Stichwahl in Afghanistan abgesagt: Karsai triumphiert
Hamid Karsai bleibt trotz massiven Wahlschwindels Präsident Afghanistans. Die Stichwahl ohne Konkurrenten ist abgesagt. Der neue Außenminister Guido Westerwelle (FDP) erklärte bei seinem ersten Besuch in den Niederlanden: “Wir wollen, dass es eine demokratisch legitimierte Regierung in Afghanistan gibt”, sagte Westerwelle. “Mit dieser demokratisch legitimierten Regierung werden wir wie bisher auch gut zusammenarbeiten.” Hurra - der Dadaismus lebt!
Quelle: FR
Anmerkung: Viel schlimmer konnte es mit dem 2001 auf dem Petersberg verkündeten Projekt, freies und demokratisches Afghanistan, nicht kommen.
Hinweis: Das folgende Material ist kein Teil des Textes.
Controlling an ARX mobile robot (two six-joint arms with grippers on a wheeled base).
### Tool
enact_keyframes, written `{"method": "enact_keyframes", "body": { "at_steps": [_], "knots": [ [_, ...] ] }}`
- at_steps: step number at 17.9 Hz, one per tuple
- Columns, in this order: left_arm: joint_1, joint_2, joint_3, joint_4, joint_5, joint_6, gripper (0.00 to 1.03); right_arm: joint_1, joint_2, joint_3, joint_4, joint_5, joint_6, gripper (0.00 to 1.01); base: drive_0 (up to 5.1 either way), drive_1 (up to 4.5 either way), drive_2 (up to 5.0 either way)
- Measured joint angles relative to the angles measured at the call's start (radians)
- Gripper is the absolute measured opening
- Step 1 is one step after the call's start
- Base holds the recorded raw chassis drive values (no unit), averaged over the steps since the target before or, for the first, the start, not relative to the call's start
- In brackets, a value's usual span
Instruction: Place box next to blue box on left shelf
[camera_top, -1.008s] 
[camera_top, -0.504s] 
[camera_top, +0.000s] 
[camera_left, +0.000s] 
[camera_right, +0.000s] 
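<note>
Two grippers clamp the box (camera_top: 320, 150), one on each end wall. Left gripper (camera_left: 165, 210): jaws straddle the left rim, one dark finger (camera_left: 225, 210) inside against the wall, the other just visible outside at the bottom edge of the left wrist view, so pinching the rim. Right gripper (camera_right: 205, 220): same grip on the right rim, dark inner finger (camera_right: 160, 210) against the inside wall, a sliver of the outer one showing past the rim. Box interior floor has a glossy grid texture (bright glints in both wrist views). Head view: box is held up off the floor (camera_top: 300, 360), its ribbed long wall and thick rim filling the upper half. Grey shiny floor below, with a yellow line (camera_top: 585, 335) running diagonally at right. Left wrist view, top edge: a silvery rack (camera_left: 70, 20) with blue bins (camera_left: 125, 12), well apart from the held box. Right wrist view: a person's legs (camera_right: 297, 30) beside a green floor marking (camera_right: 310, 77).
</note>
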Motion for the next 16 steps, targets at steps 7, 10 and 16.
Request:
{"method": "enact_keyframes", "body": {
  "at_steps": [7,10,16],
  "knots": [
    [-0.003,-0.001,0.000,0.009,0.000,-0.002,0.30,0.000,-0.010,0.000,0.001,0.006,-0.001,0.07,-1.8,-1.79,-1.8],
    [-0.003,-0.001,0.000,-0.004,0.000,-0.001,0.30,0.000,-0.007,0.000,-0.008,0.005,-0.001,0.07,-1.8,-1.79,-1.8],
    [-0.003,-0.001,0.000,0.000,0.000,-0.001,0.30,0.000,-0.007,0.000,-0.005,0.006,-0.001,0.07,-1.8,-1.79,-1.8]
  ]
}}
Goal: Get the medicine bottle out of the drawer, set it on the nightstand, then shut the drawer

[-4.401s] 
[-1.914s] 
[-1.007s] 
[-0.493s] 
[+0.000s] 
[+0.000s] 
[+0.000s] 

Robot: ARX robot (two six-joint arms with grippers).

Aber eigentlich war dieses Vorhaben schon damals zum Scheitern verurteilt, denn schon damals hat sich kaum jemand so richtig Gedanken darüber gemacht, wie in Ländern wie Afghanistan demokratische Strukturen zu fördern sind. Der Westen verwechselt Demokratie mit formalen Wahlen und beachtet kaum die Voraussetzungen hierfür. So kommt es dann im Kongo, dem Irak oder eben in Afghanistan zu formalen Wahldurchgängen, die den Ländern kaum bei der Bewältigung ihrer Probleme helfen. Selbst wenn die ISAF- Truppen den Blutzoll auf sich genommen hätten und die Überwachung des Wahlvorgangs und der Wahllokale übernommen hätten, stellt sich die Frage, ob eine demokratische Wahl stattgefunden hätte, die diesen Namen verdient, wenn die Stämme nur Stammesangehörige wählen und die Familienclans die vom Clanchef empfohlene Wahl treffen.- Der Westen steht wieder einmal, nicht nur in Afghanistan, wie ein begossener Pudel da, den Vogel schoss aber unser neuer Außenminister ab, indem er gestern noch auf darauf bestand, dass “der Wahlvorgang streng nach Recht und Gesetz zu Ende geführt wird”, und heute tatsächlich behauptet: “Mit dieser demokratisch legitimierten Regierung werden wir wie bisher auch gut zusammenarbeiten.” Nullreflexion - die Crashkurse gibt es gar nicht, mit denen das AA diesen Mann fit machen könnte.